From the Sunday Note with additional thoughts–
He said,
“To what shall we compare the kingdom of God,
or what parable can we use for it?
It is like a mustard seed that, when it is sown in the ground,
is the smallest of all the seeds on the earth.
But once it is sown, it springs up and becomes the largest of plants
and puts forth large branches,
so that the birds of the sky can dwell in its shade.”
Mark 4:30-32 from the Sunday Gospel
A mustard seed is small—but not “the smallest of all seeds on the earth.” The mustard plant can grow into a substantial shrub, but it is certainly not “the largest of plants.” What is going on here? What is going on is memorable teaching in an oral culture.
Jesus attracts a wide range of educated and uneducated people, a few with some formal education, but many with none; perhaps a handful who had books and could read them, but most without books, all of whom heard a lot of the Jewish holy scrolls read to them—and who were a lot more likely to have to memorize what they were taught than to jot down notes.
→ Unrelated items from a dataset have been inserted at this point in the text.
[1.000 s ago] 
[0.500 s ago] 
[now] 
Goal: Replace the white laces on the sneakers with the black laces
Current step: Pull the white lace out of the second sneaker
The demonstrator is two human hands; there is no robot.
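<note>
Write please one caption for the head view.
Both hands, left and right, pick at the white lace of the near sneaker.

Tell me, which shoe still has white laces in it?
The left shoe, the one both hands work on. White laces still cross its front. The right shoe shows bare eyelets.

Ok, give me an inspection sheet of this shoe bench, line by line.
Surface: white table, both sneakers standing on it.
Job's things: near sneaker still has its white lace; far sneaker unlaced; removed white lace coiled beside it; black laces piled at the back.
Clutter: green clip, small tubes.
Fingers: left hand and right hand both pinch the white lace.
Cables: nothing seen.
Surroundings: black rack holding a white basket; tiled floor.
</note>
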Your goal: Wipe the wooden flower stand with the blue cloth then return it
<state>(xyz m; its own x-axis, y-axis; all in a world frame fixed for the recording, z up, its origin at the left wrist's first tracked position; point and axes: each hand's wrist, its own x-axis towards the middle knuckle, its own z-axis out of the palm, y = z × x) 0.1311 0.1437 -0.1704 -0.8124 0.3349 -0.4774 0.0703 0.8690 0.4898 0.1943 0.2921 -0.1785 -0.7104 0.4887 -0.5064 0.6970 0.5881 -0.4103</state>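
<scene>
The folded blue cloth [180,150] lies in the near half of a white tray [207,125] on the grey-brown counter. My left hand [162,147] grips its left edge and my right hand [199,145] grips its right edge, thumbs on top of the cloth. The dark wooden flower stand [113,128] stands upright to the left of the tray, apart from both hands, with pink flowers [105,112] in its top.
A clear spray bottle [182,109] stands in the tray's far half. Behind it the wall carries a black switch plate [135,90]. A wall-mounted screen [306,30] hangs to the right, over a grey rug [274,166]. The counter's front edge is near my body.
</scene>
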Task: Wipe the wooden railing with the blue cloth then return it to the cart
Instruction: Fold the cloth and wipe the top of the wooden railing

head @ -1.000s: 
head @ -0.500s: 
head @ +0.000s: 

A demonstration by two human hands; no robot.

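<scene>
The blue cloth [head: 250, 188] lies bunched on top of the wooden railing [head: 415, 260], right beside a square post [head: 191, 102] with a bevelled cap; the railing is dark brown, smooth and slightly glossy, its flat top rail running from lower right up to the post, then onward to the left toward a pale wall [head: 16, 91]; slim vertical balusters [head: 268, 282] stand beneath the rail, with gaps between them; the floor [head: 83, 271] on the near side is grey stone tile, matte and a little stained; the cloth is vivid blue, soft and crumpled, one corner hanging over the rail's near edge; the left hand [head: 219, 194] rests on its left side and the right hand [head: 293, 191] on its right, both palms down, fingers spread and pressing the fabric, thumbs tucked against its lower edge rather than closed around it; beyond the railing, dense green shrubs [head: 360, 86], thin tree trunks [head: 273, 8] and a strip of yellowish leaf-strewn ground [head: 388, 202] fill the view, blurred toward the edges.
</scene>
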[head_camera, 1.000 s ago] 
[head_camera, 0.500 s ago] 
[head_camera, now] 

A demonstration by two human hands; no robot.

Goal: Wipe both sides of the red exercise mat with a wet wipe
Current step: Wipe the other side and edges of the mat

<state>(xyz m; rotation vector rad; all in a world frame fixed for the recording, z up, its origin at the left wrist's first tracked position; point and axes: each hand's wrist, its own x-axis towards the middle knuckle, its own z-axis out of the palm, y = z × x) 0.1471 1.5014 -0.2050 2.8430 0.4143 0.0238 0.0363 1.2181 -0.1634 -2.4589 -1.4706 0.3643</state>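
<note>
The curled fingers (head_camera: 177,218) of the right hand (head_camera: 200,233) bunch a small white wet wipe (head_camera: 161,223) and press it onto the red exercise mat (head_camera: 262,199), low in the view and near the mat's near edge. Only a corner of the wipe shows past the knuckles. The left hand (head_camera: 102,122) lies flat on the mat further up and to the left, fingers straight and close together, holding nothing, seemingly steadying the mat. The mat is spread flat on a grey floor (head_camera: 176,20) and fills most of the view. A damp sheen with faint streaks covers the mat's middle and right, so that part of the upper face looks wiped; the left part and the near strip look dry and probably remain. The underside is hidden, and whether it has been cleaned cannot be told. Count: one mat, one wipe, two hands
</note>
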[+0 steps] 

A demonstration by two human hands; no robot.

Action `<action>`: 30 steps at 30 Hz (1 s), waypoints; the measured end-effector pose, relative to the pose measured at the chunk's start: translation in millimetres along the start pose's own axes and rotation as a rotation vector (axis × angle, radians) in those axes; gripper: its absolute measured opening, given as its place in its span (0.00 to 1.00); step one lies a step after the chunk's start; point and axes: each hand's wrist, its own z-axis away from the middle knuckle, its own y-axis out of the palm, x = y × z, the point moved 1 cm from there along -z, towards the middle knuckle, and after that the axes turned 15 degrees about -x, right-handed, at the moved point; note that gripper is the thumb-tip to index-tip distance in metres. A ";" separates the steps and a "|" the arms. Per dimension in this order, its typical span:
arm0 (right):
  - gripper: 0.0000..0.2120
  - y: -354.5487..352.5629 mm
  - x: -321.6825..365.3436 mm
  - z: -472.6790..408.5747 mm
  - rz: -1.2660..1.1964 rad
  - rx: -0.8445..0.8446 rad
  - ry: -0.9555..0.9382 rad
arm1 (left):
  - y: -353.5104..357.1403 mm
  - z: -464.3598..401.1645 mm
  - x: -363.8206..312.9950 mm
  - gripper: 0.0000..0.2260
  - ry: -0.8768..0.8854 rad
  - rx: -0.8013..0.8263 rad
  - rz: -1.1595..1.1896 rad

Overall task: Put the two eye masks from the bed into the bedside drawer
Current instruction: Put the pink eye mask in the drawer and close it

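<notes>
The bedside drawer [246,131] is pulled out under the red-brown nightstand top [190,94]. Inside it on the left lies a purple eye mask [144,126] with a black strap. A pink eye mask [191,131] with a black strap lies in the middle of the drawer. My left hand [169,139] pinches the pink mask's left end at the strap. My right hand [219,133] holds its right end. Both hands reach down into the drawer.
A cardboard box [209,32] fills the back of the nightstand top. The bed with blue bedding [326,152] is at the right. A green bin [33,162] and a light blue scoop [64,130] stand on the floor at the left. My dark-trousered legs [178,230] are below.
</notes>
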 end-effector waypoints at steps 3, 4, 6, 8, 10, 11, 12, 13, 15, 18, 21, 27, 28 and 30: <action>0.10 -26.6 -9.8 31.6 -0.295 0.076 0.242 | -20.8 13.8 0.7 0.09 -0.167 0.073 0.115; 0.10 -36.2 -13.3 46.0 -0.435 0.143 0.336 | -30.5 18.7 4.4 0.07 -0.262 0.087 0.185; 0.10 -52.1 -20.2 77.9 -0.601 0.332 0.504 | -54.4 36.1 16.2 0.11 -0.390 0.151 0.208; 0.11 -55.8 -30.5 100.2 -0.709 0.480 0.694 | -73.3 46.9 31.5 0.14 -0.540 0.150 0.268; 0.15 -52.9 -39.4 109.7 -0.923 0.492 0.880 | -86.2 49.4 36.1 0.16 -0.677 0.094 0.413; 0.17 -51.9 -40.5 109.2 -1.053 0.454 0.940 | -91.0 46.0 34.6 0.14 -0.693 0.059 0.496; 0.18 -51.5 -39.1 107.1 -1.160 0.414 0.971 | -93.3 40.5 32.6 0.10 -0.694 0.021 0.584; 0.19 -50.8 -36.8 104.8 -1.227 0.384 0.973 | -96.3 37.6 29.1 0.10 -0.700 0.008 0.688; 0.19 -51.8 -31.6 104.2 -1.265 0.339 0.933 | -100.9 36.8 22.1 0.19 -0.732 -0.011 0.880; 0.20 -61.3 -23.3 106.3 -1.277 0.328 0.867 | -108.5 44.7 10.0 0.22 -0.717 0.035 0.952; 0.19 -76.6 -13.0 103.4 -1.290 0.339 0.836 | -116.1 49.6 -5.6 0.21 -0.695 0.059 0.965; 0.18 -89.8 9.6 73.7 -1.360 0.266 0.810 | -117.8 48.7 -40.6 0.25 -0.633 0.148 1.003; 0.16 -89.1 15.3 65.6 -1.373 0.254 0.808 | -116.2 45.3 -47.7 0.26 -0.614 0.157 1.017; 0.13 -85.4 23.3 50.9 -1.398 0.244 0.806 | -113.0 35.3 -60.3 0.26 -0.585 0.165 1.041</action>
So, Jesus uses the verbal toolbox everyone was familiar with: striking images, hyperbole, humor, surprise—things people would remember and enjoy repeating to family and friends.
In Jesus’ day, many expected the !!KINGDOM OF GOD!! to arrive like Hannibal with war elephants, an immense army, the sky rent by thunder and lightning. Instead, Jesus mashes thumb and forefinger together to suggest just how tiny the earthly beginning of his Kingdom will be: a mustard seed you cannot even see when he holds it up. Really, in seed, at that moment, the kingdom is just him, alone. The smallest kingdom imaginable.
But, once it is “sown” and then “springs up” it will become “the largest” Kingdom of them all, large enough to accommodate all the various kinds of “birds” who need a resting/nesting place. That image, from our first reading in Ezekiel, was a well-known metaphor for a great Empire of many different peoples and tongues. The mustard shrub is, in fact, large enough to accommodate nesting birds of various kinds.
With the hindsight of centuries, we can see that those who have responded to Jesus’ call eventually total many millions more than have ever been part of any earthly empire.
With the hindsight of just a few months, his disciples realized the mustard seed was especially apt when applied to Jesus: he had to be “sown” and then “spring up” from the tomb to establish the beginning of the Kingdom.
Later in the Gospels, when Jesus is arrested, his enemies have no idea they have bitten off more than they can chew. His parable carried a warning for them, too: a mustard seed is small, but crush it with between your teeth and you will discover it packs a wallop hard to forget!
For further reflection:
“Gentle Jesus meek and mild” begins a famous poem for children by Charles Wesley. It is right to surround our littlest ones with the gentleness and protective love of our Lord. As they get older, they (and we) need to realize the more “mustard strength” attributes of Jesus: his willingness to call out evil, his challenging of hypocrisy, his acceptance of suffering for the good of others, just to name a few. As you read through the Gospels about Christ and consider the lives of the earliest Apostles, consider these aspects of the holiness we are called to as adult Christians.